General characteristics
- Tonnage: 872 GRT (increased to 1,039 tons in 1871); 803 tons under deck; 675 NRT;
- Length: 237 ft (72 m)
- Beam: 29 ft (8.8 m)
- Depth: 16 ft (4.9 m)
- Propulsion: Compound engines with 4 cylinders of 21 and 38 in (53 and 97 cm) diameter each pair; Built by Humber Iron Works; Single screw;
- Speed: 8–10 knots (15–19 km/h; 9.2–11.5 mph)

= SS Kaffraria =

SS Kaffraria was a British cargo ship owned by Bailey & Leetham of Hull, England. She was built in 1864 by J. Laing & Son, Ltd., of Sunderland, England. She was originally built for the shipping company Ryrie & Company of London, which sold her to Bailey & Leetham in 1871.

==Construction==
Initially the ship was rated at 872 gross register tons, but this was increased in 1873 to 1,039 gross register tons.
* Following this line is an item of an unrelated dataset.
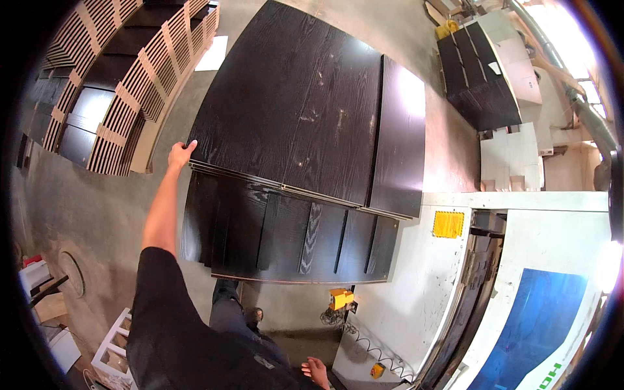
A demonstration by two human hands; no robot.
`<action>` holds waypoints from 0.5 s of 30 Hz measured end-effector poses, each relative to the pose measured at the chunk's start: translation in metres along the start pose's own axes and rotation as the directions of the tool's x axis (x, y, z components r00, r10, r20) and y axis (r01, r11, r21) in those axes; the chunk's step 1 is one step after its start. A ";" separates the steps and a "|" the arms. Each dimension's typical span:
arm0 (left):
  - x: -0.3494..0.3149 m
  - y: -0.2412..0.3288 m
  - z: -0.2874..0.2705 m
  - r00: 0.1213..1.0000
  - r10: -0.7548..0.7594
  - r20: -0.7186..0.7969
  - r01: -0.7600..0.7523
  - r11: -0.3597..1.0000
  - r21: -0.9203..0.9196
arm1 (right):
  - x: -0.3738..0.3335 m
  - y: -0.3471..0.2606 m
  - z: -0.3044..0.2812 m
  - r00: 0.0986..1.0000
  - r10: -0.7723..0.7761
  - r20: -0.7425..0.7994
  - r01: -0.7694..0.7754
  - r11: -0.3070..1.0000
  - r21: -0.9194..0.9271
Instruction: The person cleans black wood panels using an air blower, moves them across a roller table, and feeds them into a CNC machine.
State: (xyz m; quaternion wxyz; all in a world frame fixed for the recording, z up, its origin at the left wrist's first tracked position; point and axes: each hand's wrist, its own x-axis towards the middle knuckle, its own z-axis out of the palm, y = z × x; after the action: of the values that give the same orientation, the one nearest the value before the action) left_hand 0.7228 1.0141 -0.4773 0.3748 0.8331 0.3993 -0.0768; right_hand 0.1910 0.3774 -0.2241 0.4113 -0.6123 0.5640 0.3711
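Observation:
My left hand [181,155] grips the near left corner of a large black wood-grain panel [286,97], thumb on top; its other fingers are mostly hidden. That panel lies on top of a stack, with a narrower black panel [400,130] along its right side. Pale scuffs mark its surface. Nearer to me, several black strips [312,237] lie side by side on a lower black board. My right hand [316,372] hangs low beside my body, away from the panels, its fingers loosely bent and apart with nothing visible in them.
A white machine [403,312] with a blue window [533,331] stands at right. A yellow foot switch [340,299] and coiled cable are near its base. Slatted stacks of boards [140,84] stand at far left, more black panels [478,78] at far right. A white frame [112,338] is lower left.

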 end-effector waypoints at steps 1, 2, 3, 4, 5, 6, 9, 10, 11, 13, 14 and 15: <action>-0.005 0.005 -0.004 1.000 0.029 0.012 -0.029 1.000 -0.008 | 0.012 0.008 -0.011 0.989 -0.141 0.053 0.133 0.982 0.132; -0.009 0.005 -0.012 0.998 0.057 0.017 -0.057 0.998 -0.010 | 0.022 0.007 -0.016 0.991 -0.131 -0.025 0.133 0.985 0.112; -0.015 0.007 -0.017 0.988 0.147 -0.036 -0.149 0.987 -0.053 | 0.032 0.005 -0.023 0.984 -0.176 -0.031 0.178 0.978 0.106; -0.023 0.015 -0.025 0.988 0.153 -0.011 -0.152 0.973 -0.173 | 0.036 -0.001 -0.024 0.975 -0.222 -0.035 0.224 0.968 0.113; -0.033 0.021 -0.032 0.987 0.161 0.015 -0.150 0.945 -0.290 | 0.040 -0.007 -0.023 0.980 -0.186 -0.071 0.192 0.976 0.103; -0.042 0.030 -0.042 0.983 0.181 0.031 -0.153 0.900 -0.407 | 0.041 -0.011 -0.024 0.963 -0.267 -0.028 0.269 0.958 0.105; -0.072 0.064 -0.070 0.950 0.311 0.000 -0.292 0.891 -0.348 | 0.042 -0.033 -0.012 0.920 -0.393 -0.007 0.389 0.907 0.165; -0.081 0.074 -0.076 0.932 0.362 -0.027 -0.354 0.890 -0.286 | 0.027 -0.044 -0.003 0.878 -0.479 -0.002 0.468 0.855 0.224; -0.090 0.085 -0.080 0.913 0.405 -0.055 -0.407 0.894 -0.187 | 0.021 -0.046 -0.001 0.813 -0.582 -0.004 0.575 0.804 0.153; -0.143 0.139 -0.099 0.900 0.434 -0.043 -0.437 0.897 -0.076 | 0.033 -0.031 0.006 0.809 -0.588 -0.006 0.581 0.799 0.154; -0.161 0.153 -0.106 0.848 0.520 -0.102 -0.518 0.854 0.053 | 0.047 -0.020 0.008 0.819 -0.573 -0.021 0.564 0.799 0.208; -0.180 0.169 -0.112 0.841 0.532 -0.100 -0.529 0.847 0.060 | 0.066 -0.003 0.013 0.829 -0.558 -0.042 0.547 0.791 0.274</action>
State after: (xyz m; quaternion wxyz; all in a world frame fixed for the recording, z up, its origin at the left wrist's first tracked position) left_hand 0.7054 0.9137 -0.2256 0.3456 0.9196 0.1729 0.0712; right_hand 0.2001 0.3636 -0.2899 0.5939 -0.6794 0.3979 0.1655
She was 237 ft long and had a beam of 29 ft with a depth of 16 ft. She was a single-screw schooner constructed of iron, with one deck with two tiers of beams, five cemented bulkheads, a well deck, and a double bottom aft. She had a four-cylinder compound engine which produced 90 hp. The engine was built by the Humber Iron Works of Hull, England. Her Lloyd's Register code letters were WFVQ and her official number was 49917.

==Wreck==
While under the command of Captain W. Barron, Kaffraria ran aground in the River Elbe at Otterndorf, Germany, on 7 January 1891. The ship had a cargo of general export goods such as kitchen utensils, children's toys, bundles of wool, hand tools, and all kinds of domestic appliances. Local residents quickly removed the cargo both legally and illegally. Later on 8 January, the ship sank. The wreck became a threat to shipping and was removed in 1984. The stern part of the ship with the rudder and screw can be seen today at Otterndorf.